PROBLEM STATEMENT:
The only acceptable reply is the number of lines in the material below that hold "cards".
######
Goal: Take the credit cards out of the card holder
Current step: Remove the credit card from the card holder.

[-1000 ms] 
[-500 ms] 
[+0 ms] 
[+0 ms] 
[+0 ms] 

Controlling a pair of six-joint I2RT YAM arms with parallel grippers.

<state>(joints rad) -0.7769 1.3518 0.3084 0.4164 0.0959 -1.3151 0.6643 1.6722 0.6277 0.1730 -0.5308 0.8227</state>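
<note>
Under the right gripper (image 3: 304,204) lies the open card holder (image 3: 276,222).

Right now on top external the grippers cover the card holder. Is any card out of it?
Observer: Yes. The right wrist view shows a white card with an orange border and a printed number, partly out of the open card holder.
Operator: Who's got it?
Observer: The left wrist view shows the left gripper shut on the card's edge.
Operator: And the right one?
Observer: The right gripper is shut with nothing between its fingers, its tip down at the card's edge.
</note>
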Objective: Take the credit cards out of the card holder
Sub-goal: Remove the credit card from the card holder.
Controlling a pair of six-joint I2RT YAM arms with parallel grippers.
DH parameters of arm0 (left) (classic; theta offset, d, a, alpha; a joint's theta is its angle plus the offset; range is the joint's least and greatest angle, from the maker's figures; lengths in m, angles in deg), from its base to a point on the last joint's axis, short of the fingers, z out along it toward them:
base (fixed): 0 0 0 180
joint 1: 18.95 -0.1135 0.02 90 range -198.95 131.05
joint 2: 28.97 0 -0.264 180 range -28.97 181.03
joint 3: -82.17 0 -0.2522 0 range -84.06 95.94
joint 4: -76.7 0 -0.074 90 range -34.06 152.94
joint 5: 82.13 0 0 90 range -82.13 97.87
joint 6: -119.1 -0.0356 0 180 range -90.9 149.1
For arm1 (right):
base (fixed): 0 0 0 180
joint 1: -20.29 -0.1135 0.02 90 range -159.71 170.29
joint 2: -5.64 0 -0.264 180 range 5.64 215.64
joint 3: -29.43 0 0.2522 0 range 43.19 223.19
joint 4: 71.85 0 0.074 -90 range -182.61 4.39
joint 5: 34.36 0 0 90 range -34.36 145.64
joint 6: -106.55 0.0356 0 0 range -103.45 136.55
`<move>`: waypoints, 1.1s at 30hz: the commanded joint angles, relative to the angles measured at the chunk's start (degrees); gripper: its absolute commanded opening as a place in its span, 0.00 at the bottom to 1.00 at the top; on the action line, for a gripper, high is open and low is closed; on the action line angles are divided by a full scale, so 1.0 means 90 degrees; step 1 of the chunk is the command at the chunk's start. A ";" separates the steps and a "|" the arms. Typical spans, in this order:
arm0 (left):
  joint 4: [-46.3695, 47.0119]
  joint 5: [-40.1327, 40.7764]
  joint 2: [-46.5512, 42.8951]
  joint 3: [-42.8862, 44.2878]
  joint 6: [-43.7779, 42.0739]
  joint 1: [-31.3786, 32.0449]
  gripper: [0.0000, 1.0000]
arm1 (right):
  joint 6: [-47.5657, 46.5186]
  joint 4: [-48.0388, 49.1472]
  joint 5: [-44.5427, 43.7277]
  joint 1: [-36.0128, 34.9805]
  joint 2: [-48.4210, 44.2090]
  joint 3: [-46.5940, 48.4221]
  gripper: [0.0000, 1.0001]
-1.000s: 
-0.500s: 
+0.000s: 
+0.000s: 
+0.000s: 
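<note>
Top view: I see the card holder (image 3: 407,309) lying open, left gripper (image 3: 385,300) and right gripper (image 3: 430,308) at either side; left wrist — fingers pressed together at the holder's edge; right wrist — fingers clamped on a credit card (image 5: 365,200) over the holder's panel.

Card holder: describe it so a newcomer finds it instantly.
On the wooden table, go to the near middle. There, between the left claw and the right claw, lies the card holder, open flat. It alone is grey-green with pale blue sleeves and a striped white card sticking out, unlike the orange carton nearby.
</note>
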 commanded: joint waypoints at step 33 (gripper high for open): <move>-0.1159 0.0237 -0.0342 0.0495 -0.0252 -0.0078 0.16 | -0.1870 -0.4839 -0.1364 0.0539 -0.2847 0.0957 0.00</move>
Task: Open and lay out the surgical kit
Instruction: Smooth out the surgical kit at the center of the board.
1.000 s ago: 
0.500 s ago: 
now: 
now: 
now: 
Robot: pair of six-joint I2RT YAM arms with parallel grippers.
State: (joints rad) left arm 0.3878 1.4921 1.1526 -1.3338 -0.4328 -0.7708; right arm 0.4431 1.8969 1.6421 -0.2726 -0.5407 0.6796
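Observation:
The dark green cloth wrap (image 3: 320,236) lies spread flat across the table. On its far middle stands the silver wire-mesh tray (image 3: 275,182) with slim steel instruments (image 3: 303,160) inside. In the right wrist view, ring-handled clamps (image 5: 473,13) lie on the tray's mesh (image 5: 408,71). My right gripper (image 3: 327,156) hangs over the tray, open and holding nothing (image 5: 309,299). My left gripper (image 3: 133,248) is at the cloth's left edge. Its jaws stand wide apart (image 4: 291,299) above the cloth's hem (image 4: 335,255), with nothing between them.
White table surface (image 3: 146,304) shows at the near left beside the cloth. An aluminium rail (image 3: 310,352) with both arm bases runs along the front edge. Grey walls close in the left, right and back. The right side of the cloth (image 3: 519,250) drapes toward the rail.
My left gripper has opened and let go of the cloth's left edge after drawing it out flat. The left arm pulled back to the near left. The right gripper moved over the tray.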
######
ANSWER TO THE EXERCISE:
2